• EXERCISE DETAILS:
Gather every line in the records below that contains the word "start".

• STORED DATA:
# # #
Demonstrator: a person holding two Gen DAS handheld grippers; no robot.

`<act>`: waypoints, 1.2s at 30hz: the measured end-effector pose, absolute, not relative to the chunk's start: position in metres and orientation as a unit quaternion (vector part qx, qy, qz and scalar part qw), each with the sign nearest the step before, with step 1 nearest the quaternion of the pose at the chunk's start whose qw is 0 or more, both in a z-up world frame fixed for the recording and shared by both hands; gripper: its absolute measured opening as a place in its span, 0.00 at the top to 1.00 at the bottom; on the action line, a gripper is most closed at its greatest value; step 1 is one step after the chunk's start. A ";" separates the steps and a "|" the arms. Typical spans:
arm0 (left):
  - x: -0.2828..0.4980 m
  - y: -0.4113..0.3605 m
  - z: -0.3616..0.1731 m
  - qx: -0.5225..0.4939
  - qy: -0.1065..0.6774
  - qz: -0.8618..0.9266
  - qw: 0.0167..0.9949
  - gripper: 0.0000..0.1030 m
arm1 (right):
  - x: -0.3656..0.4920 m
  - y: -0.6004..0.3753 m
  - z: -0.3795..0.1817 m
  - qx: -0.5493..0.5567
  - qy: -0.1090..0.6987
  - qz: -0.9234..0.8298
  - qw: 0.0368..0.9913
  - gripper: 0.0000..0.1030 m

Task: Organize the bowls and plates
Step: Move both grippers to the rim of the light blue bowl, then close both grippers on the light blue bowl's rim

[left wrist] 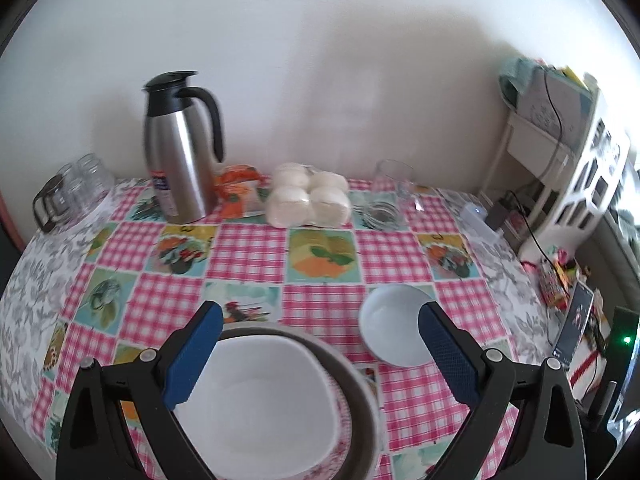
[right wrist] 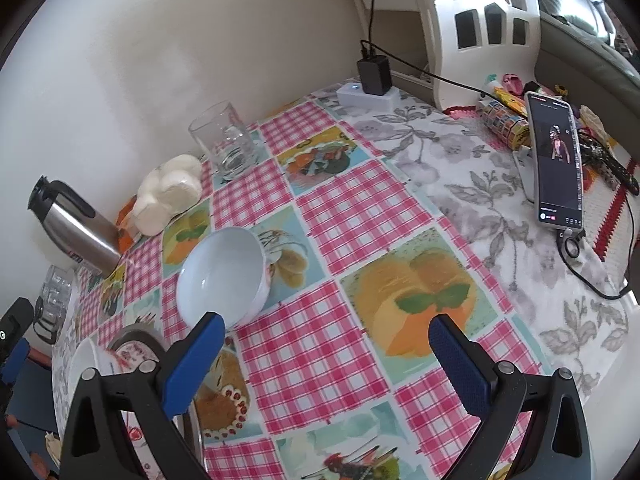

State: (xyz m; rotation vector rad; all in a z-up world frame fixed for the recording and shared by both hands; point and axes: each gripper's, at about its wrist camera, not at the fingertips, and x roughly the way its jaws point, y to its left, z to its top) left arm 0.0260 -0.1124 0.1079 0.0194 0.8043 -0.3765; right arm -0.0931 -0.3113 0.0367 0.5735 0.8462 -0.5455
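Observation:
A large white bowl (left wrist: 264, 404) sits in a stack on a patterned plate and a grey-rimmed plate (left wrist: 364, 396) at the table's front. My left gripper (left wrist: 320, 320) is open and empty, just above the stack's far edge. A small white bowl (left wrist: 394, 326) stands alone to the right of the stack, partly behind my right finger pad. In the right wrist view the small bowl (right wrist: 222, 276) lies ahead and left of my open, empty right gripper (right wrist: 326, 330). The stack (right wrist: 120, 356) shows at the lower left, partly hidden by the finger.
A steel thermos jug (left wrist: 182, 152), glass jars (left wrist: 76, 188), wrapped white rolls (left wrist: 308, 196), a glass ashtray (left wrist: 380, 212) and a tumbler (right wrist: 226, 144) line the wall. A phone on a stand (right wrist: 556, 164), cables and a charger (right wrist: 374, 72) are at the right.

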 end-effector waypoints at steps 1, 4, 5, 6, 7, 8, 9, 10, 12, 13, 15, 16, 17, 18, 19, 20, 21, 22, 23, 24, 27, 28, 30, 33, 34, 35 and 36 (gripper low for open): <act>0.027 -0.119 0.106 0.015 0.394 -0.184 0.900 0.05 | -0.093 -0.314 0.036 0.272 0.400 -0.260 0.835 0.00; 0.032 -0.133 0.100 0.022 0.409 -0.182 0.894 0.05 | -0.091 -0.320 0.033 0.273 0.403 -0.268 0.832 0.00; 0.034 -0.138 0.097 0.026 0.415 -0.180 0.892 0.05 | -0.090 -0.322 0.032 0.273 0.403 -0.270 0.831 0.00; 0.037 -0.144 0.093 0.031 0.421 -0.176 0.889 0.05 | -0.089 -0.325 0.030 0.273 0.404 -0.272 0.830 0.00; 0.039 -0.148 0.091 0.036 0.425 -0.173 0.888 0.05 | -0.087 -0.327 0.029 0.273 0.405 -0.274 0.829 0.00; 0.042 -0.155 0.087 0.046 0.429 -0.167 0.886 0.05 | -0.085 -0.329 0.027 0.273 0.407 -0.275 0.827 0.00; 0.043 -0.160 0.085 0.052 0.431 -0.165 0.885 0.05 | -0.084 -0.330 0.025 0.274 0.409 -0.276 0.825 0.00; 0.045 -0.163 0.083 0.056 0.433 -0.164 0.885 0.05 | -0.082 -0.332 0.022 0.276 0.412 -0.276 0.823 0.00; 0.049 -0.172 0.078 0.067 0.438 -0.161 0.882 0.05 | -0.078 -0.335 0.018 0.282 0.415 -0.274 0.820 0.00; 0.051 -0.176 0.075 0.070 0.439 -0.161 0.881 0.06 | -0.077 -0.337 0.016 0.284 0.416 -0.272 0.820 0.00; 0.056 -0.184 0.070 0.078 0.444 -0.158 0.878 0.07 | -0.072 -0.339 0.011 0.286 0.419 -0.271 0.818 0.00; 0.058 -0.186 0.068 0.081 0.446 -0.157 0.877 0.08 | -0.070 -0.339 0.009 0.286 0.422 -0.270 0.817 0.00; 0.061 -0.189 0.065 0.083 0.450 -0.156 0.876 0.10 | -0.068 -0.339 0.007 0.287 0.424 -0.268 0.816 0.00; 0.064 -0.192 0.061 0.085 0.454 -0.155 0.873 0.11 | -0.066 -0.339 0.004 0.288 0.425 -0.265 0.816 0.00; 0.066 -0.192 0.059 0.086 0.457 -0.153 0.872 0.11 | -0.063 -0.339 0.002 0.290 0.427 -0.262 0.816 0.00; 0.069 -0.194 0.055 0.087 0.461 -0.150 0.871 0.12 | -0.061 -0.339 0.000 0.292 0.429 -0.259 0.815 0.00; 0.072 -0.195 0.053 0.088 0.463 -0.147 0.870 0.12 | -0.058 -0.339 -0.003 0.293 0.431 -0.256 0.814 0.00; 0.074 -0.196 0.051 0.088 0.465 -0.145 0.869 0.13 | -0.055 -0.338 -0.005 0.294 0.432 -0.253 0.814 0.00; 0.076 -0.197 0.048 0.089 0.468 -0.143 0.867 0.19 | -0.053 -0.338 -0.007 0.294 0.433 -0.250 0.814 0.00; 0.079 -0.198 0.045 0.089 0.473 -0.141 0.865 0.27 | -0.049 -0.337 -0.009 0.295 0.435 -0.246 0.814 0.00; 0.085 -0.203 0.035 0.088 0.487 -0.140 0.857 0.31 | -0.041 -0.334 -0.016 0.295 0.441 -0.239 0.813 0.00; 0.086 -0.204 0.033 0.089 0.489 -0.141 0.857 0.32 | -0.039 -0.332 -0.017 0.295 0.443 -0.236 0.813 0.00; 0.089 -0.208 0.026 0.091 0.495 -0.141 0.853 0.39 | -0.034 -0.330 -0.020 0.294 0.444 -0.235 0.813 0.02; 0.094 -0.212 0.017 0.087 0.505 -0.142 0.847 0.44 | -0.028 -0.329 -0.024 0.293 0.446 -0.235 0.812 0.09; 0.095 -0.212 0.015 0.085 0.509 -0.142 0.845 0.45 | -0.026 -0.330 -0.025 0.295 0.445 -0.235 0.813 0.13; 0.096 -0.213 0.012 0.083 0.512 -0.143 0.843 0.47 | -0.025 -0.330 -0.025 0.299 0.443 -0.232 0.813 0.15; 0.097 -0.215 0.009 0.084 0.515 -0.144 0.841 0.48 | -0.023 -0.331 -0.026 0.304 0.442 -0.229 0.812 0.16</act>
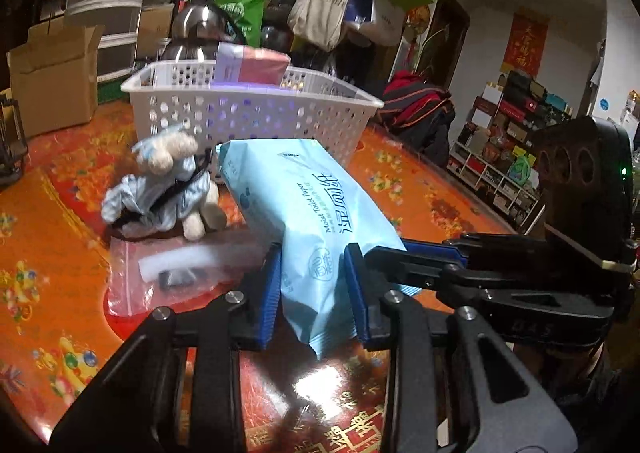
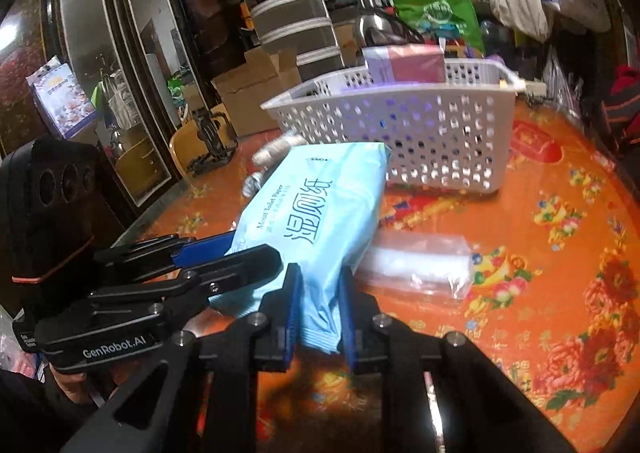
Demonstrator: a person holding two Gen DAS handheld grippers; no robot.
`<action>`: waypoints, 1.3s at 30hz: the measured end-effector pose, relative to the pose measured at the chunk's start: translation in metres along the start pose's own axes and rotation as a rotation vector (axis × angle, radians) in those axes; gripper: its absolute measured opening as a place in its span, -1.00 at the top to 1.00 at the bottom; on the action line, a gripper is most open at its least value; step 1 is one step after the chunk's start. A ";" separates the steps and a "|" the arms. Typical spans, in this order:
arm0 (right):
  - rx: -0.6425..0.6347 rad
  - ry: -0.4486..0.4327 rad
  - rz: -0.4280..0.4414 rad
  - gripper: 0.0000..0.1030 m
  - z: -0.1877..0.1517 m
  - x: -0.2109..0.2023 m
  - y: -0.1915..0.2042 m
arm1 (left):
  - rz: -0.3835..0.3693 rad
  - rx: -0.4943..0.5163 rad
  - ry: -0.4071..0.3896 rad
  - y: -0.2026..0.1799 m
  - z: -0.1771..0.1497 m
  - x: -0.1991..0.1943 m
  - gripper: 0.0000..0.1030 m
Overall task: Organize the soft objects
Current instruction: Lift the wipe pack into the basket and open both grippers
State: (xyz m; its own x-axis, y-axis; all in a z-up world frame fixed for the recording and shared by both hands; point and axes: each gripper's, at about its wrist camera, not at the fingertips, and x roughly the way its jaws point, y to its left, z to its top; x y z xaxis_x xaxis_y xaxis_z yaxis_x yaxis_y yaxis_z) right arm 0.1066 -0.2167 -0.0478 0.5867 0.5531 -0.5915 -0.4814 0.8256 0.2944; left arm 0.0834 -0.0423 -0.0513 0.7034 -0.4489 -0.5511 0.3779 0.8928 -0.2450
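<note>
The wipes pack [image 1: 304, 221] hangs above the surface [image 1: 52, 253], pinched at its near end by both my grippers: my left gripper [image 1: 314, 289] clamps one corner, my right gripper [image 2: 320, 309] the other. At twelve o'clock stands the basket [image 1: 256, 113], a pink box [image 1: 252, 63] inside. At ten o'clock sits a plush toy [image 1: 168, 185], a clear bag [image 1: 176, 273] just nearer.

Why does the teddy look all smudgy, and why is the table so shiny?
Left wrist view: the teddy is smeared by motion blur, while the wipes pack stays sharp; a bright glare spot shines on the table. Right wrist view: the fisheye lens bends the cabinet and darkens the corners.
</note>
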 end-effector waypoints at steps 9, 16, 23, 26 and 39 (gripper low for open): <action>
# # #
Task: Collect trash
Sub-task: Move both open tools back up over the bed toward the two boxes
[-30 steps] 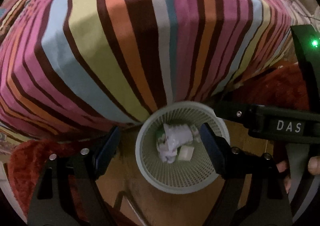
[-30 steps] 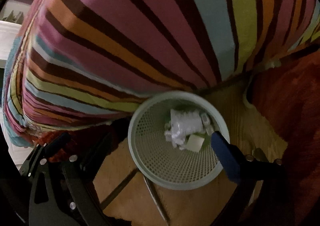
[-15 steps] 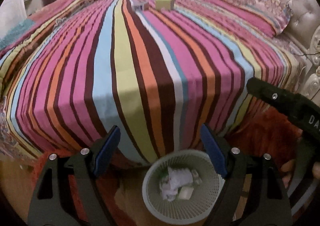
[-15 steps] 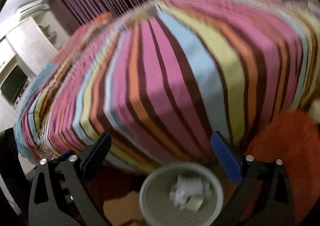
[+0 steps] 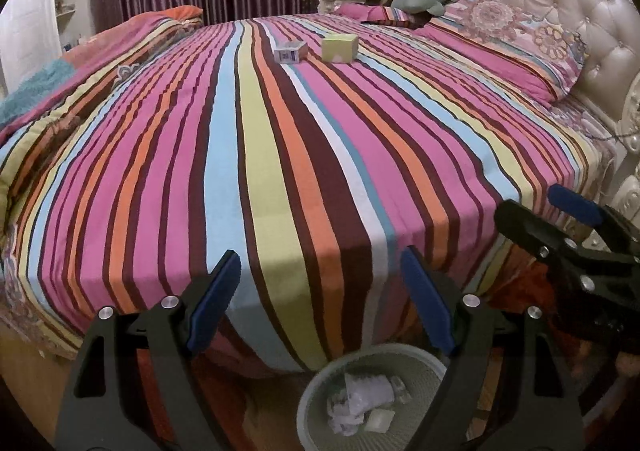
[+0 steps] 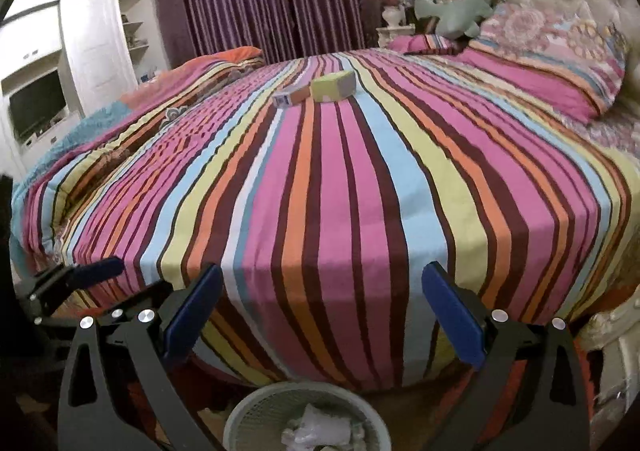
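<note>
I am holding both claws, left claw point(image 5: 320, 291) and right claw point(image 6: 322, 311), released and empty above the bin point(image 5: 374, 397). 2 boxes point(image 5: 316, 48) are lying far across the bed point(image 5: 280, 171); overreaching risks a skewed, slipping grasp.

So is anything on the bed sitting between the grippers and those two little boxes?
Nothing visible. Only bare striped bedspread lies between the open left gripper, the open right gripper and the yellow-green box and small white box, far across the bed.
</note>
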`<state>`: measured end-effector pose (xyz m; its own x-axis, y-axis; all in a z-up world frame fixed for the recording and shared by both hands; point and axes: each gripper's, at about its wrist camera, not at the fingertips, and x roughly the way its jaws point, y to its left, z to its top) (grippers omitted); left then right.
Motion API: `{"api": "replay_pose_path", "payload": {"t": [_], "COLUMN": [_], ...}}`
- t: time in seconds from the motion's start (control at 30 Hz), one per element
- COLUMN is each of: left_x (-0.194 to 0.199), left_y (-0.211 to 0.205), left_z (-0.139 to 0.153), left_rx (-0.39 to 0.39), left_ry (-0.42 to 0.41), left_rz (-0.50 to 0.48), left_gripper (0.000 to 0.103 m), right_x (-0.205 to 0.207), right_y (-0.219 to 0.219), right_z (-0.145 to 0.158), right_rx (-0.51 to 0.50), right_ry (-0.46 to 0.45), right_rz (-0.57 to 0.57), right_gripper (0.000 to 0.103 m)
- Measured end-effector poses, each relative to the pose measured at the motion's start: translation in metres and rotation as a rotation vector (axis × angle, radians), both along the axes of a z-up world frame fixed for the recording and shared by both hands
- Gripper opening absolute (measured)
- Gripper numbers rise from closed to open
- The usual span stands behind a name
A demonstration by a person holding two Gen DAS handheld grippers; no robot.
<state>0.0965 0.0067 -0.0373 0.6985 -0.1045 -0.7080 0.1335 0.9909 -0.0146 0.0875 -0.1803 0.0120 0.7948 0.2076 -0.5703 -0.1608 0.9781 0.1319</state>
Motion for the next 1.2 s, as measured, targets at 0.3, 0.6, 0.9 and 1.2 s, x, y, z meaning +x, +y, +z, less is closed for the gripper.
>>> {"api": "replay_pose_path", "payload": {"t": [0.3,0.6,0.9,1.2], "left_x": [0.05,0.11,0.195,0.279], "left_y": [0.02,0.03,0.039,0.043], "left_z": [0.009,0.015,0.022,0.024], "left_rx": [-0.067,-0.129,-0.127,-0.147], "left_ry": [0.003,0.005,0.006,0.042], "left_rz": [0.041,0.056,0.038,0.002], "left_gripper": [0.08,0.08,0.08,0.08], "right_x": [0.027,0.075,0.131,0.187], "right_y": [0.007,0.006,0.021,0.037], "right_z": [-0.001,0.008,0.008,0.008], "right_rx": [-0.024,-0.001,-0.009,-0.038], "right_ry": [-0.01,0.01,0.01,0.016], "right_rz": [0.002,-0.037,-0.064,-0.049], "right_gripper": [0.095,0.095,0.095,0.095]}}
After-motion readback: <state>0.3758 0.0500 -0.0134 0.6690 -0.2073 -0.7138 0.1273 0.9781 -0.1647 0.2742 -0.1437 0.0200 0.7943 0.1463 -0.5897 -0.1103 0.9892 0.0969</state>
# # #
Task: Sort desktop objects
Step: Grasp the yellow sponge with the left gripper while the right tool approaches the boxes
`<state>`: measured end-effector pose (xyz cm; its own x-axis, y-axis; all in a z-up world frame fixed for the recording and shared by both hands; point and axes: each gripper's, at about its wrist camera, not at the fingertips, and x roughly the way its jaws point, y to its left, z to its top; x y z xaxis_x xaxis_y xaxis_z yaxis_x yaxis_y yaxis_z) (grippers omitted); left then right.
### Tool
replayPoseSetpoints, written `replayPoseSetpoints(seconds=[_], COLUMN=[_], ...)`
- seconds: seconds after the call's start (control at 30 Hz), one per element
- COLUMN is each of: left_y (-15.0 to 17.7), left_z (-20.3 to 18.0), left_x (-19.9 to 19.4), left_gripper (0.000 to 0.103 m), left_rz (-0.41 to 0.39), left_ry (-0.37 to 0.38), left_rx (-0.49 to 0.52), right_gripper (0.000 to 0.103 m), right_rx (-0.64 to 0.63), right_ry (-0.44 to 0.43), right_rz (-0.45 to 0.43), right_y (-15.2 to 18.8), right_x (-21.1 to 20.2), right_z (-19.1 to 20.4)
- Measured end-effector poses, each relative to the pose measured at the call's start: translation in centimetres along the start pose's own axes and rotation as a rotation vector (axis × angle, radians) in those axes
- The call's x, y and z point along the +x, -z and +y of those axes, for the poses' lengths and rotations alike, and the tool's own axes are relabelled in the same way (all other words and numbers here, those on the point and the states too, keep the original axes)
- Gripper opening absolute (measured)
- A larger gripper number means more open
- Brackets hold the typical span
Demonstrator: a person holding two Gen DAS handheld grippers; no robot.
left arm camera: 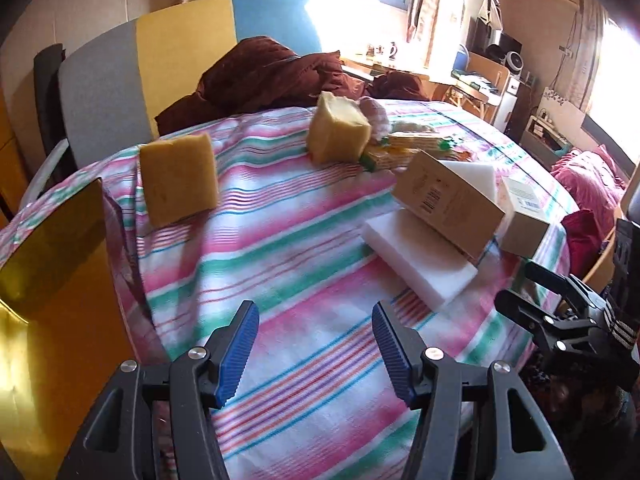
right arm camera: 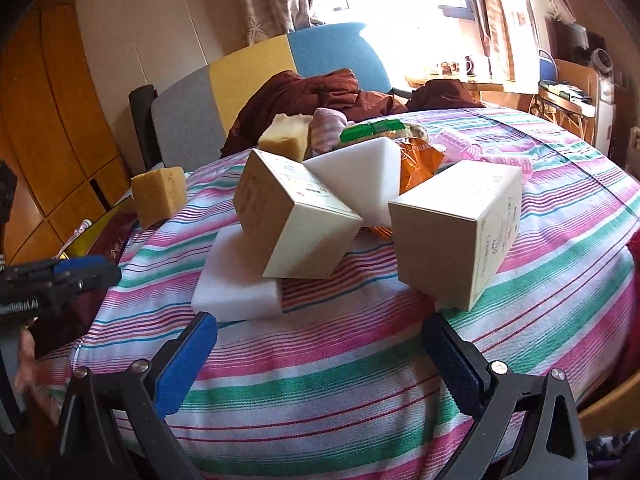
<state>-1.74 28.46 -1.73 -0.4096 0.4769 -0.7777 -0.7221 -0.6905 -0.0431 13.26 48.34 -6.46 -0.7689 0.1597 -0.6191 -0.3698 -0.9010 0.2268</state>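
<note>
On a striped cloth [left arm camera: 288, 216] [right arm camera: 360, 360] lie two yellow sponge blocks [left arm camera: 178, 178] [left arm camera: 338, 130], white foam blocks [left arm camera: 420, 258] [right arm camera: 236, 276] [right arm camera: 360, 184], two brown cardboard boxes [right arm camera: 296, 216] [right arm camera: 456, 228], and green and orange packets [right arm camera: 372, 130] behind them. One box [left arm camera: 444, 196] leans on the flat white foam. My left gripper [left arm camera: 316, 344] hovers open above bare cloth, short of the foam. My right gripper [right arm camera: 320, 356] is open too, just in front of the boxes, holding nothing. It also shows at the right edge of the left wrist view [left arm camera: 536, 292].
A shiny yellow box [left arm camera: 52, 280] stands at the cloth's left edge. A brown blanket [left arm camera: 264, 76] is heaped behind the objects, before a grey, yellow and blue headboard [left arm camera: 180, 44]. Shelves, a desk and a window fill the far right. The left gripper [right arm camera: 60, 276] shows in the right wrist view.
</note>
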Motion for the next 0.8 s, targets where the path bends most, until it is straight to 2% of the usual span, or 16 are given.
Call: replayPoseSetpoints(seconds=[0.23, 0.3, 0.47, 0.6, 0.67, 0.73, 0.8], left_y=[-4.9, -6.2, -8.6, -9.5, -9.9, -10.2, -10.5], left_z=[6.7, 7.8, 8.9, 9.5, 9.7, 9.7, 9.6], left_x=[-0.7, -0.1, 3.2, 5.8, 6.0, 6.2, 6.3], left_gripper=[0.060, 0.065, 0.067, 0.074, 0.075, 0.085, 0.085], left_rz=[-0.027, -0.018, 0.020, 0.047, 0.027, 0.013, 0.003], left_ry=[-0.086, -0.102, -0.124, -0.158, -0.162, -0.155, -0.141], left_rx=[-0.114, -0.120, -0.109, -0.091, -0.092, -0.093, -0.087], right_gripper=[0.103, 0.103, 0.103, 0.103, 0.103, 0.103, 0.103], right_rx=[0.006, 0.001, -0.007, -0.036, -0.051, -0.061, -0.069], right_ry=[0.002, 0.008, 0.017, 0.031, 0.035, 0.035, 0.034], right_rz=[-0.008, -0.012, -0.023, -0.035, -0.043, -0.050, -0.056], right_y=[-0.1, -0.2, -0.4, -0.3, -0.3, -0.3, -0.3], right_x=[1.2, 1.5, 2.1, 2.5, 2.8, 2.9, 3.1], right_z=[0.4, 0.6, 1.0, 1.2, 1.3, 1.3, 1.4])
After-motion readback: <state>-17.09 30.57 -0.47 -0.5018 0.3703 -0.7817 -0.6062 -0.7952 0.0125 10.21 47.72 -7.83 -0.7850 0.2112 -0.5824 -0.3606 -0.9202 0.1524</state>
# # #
• ANSWER SECTION:
`<act>`: waypoints, 1.2s at 30hz: the measured end-effector pose, absolute, not relative to the chunk's start: position in metres and orientation as a unit quaternion (vector part qx, qy, qz and scalar part qw), each with the sign nearest the step before, with step 1 nearest the quaternion of the pose at the chunk's start whose qw is 0 or more, both in a z-up world frame fixed for the recording and shared by both hands; gripper: its absolute measured opening as a place in its span, 0.00 at the top to 1.00 at the bottom; on the action line, a gripper is most closed at its greatest value; step 1 is one step after the chunk's start. A ";" separates the steps and a "|" the arms. Typical spans:
`<action>`: waypoints, 1.3s at 30hz: the measured end-effector pose, relative to the pose measured at the chunk's start: translation in metres along the start pose's own axes and rotation as a rotation vector (axis × angle, radians) in those axes; gripper: its absolute measured opening as a place in its span, -1.00 at the top to 1.00 at the bottom; on the action line, a gripper is most open at its least value; step 1 is one step after the chunk's start. A ";" separates the steps and a "|" the arms. Typical spans, in this order:
- t: time in seconds from the motion's start (control at 30 Hz), one per element
- Measured end-effector poses, each relative to the pose measured at the motion's start: translation in metres and rotation as a rotation vector (axis × angle, radians), both along the axes of a z-up world frame fixed for the recording and shared by both hands
- seconds: seconds after the call's start (control at 30 Hz), one per element
- Measured end-effector poses, each relative to the pose measured at the call's start: translation in centimetres along the start pose's own axes and rotation as a rotation vector (axis × angle, radians) in those axes

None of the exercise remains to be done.